L’approche d’une grande troupe de Bretons fut annoncée au comte, Simon de Montfort. Celui-ci tint conseil et confiant dans l’appui de Dieu, marcha vers le château de Termes. Pendant que le comte était en route, des chevaliers qui se trouvaient à Carcassonne tirèrent les machines de guerre qui étaient dans la ville et les firent placer hors des remparts afin d’être amenées au comte qui se hâtait d’assiéger Termes. Quand nos ennemis postés à Cabaret apprirent que nos machines étaient placées hors des murs de Carcassonne, ils vinrent au milieu de la nuit en troupe nombreuse et bien armée pour essayer de les détériorer à coup de hache. A leur approche, les nôtres sortirent de la ville et, quoique très peu nombreux, attaquèrent les ennemis, les mirent vigoureusement en fuite et poursuivirent les fuyards de tous côtés à une grande distance. La rage de nos adversaires n’en fut pas calmée, car ils revinrent cette même nuit, un peu avant le point du jour pour essayer d’abîmer les machines. Quand les nôtres s’en aperçurent, ils firent une sortie et les mirent en fuite encore plus loin et plus vigoureusement que la première fois : à deux ou trois reprises, ils faillirent s’emparer du seigneur de Cabaret, Pierre Roger, mais celui-ci pris de peur se mit à crier « Montfort, Montfort » avec les nôtres, comme s’il était l’un d’entre eux. Il échappa ainsi, se réfugia dans les montagnes et ne regagna Cabaret que deux jours après.  

Description de Termes : Termes, situé en territoire Narbonnais, à cinq lieues de Carcassonne, était d'une force étonnante et incroyable. Il semblait humainement tout à fait imprenable : il était bâti au sommet d’une haute montagne sur un grand rocher naturel, entouré de ravins profonds et inaccessibles où couraient des torrents qui entouraient le château : ces ravins étaient bordés de rochers si hauts et si réfractaires pour ainsi dire à la descente que celui qui voulait atteindre le château devait d’abord se laisser glisser dans le ravin et ensuite ramper pour ainsi dire vers le ciel. De plus, à un jet de pierre du château un piton isolé portait un fortin de petite dimension, mais d’une grande solidité nommé Termenet. Ainsi disposé, le château n’était abordable que d’un seul côté où les rochers étaient moins hauts et plus accessibles. Le seigneur de Termes était un chevalier nommé Raymond, vieillard livré à un sens réprouvé et hérétique avéré. En un mot, il ne craignait ni Dieu ni les hommes. Il avait une telle confiance dans sa forteresse qu’il combattait tantôt le comte de Toulouse, tantôt son propre suzerain, le vicomte de Béziers.
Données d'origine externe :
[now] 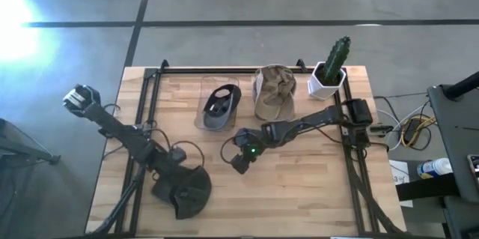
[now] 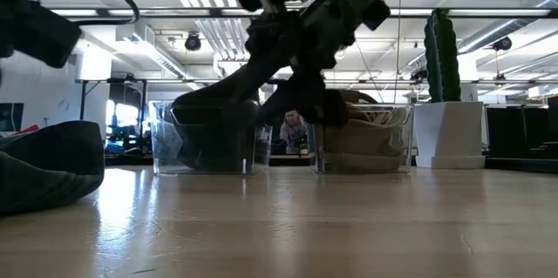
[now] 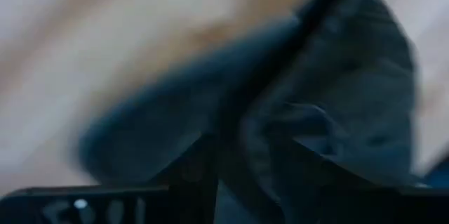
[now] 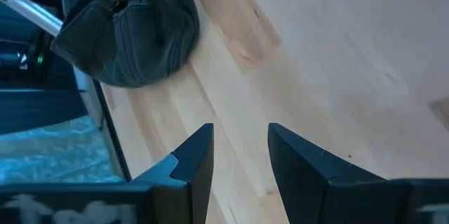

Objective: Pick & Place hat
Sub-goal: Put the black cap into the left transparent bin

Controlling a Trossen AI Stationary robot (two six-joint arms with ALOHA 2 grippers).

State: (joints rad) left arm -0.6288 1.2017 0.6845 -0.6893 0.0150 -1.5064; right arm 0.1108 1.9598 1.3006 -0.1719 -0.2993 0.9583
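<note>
A dark grey hat [image 1: 191, 194] lies near the table's near-left edge. It also shows in the low view [image 2: 44, 169] and in the right wrist view [image 4: 130, 34]. My left gripper [image 1: 174, 192] is down on it, shut on its cloth [image 3: 252, 161]. My right gripper [image 1: 239, 165] hovers over the bare wood at the table's middle, open [image 4: 240, 147], with nothing between its fingers. It stands to the right of the hat and well apart from it. My left gripper has dark cloth of the hat [image 3: 270, 129] between its two fingers, coming from above at a slant. The blurred wrist view does not show which part of the hat that is. The hat's underside [image 2: 52, 204] rests on the table.
At the far side stand two clear bins: one [image 1: 218, 106] holds another dark hat, and the other [image 1: 273, 93] holds a tan hat. A cactus in a white pot [image 1: 331, 70] stands at the far right corner. Black frame rails [image 1: 142, 119] run along the table's sides.
</note>
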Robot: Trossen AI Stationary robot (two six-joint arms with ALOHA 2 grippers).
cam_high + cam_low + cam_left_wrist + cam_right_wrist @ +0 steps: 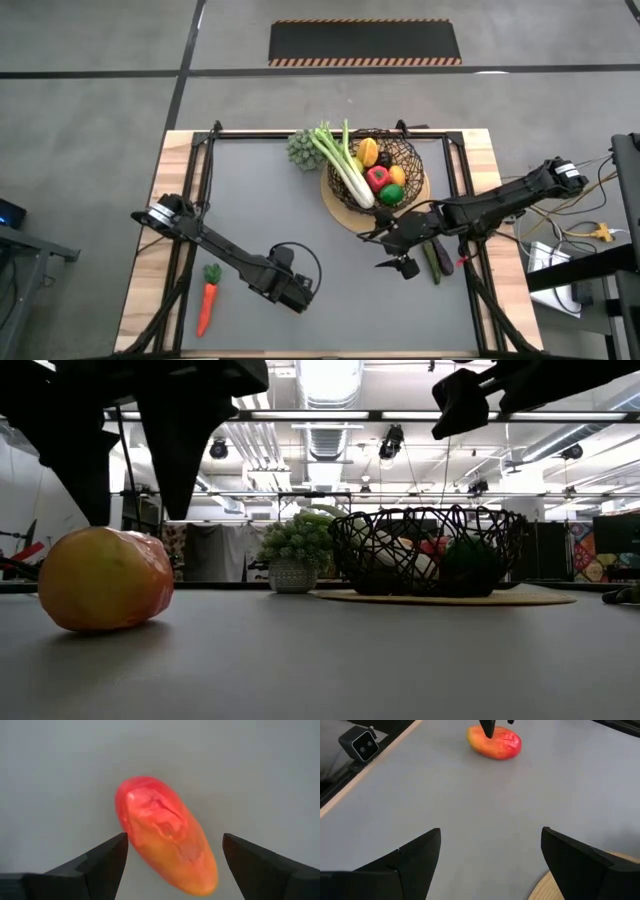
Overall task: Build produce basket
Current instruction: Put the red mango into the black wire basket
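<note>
A red-orange mango-like fruit (165,835) lies on its side on the grey table top near the front edge. My left gripper (135,490) hangs open just above it, pointing down, one finger on either side, clear of it. The wire basket (400,150) stands on a tan mat (345,212) at the back. It holds a leek (340,160) and red, yellow, orange and green pieces. My right gripper (400,265) is open and holds nothing, in front of the basket. A carrot (208,297) lies at the front left. A dark purple piece (443,255) and a green piece (432,262) lie beside the right arm.
A small potted green plant (300,150) stands left of the basket. A black frame (200,170) runs round the grey top, with wooden margins outside it. A small camera (362,745) sits at the table's near edge. Bare grey surface lies between the fruit and the basket.
</note>
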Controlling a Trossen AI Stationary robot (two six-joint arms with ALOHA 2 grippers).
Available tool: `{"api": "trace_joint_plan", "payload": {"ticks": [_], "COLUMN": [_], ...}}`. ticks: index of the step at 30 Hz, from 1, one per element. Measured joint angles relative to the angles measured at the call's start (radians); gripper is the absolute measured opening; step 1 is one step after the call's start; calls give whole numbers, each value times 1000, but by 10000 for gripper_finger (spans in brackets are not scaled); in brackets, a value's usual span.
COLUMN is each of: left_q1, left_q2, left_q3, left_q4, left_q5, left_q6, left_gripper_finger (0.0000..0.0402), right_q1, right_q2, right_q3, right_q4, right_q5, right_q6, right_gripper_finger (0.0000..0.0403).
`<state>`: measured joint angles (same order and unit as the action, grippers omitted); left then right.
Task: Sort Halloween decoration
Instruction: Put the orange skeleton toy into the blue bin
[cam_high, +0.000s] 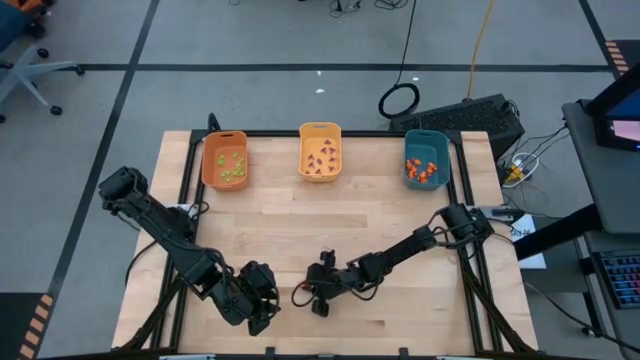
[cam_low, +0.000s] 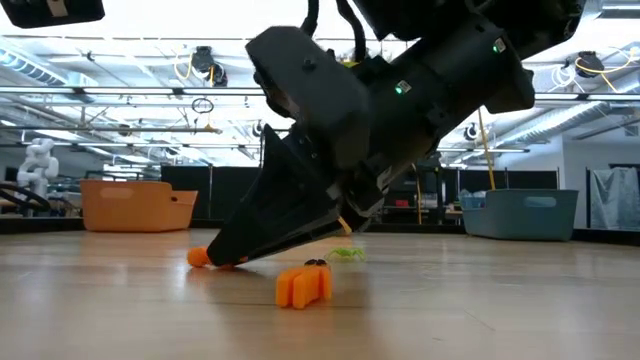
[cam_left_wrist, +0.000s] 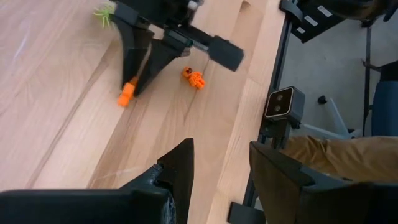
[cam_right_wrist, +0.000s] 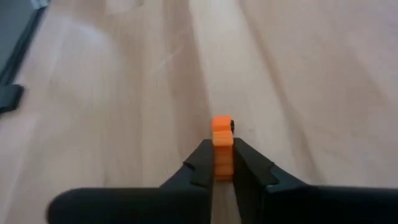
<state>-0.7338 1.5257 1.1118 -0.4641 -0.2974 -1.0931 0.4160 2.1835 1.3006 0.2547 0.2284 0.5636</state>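
Three bins sit along the far edge of my desk (cam_high: 330, 230): an orange bin (cam_high: 224, 160) with green trinkets, a yellow bin (cam_high: 320, 151) with dark ones, and a teal bin (cam_high: 427, 160) with orange ones. Near the front, my right gripper (cam_right_wrist: 222, 163) has its fingers pinched on an orange trinket (cam_right_wrist: 222, 138), tips down at the wood. Another orange trinket (cam_low: 302, 283) lies just beside it, and a green trinket (cam_low: 347, 254) sits a little farther back. My right arm stretches low across the desk. My left gripper (cam_left_wrist: 219, 163) hovers at the front left, fingers parted, holding nothing.
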Motion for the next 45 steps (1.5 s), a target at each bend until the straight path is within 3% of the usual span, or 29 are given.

Quand ce tyran apprit que notre comte se proposait d’assiéger Termes, il recruta le plus grand nombre de chevaliers possibles, approvisionna le château d’une grande quantité de vivres et autres choses nécessaires à la défense et se prépara à la résistance.

Début du siège : Arrivé devant Termes, notre comte commença le siège avec peu de troupes et s’installa dans une partie des constructions. Les défenseurs, nombreux et bien armés, nullement intimidés par notre petit camp, sortaient et rentraient librement pour chercher de l’eau et tout ce qu’il leur fallait sous les yeux des nôtres qui étaient incapables de les en empêcher. Pendant ces allées et venues, des croisés du nord arrivaient au camp de jour en jour, peu nombreux et goutte à goutte. Dès que nos ennemis voyaient approcher ces croisés, ils montaient sur les remparts et s’écriaient ironiquement pour se moquer des nôtres, comme les nouveaux venus étaient en petit nombre et sans armes : « Fuyez de la face du camp, fuyez de la face du camp ». Peu après, des croisés de la France du nord et des pays germaniques commençaient à arriver par troupes nombreuses. A cette vue, nos ennemis prirent peur, cessèrent leurs moqueries et devinrent moins présomptueux et moins hardis.  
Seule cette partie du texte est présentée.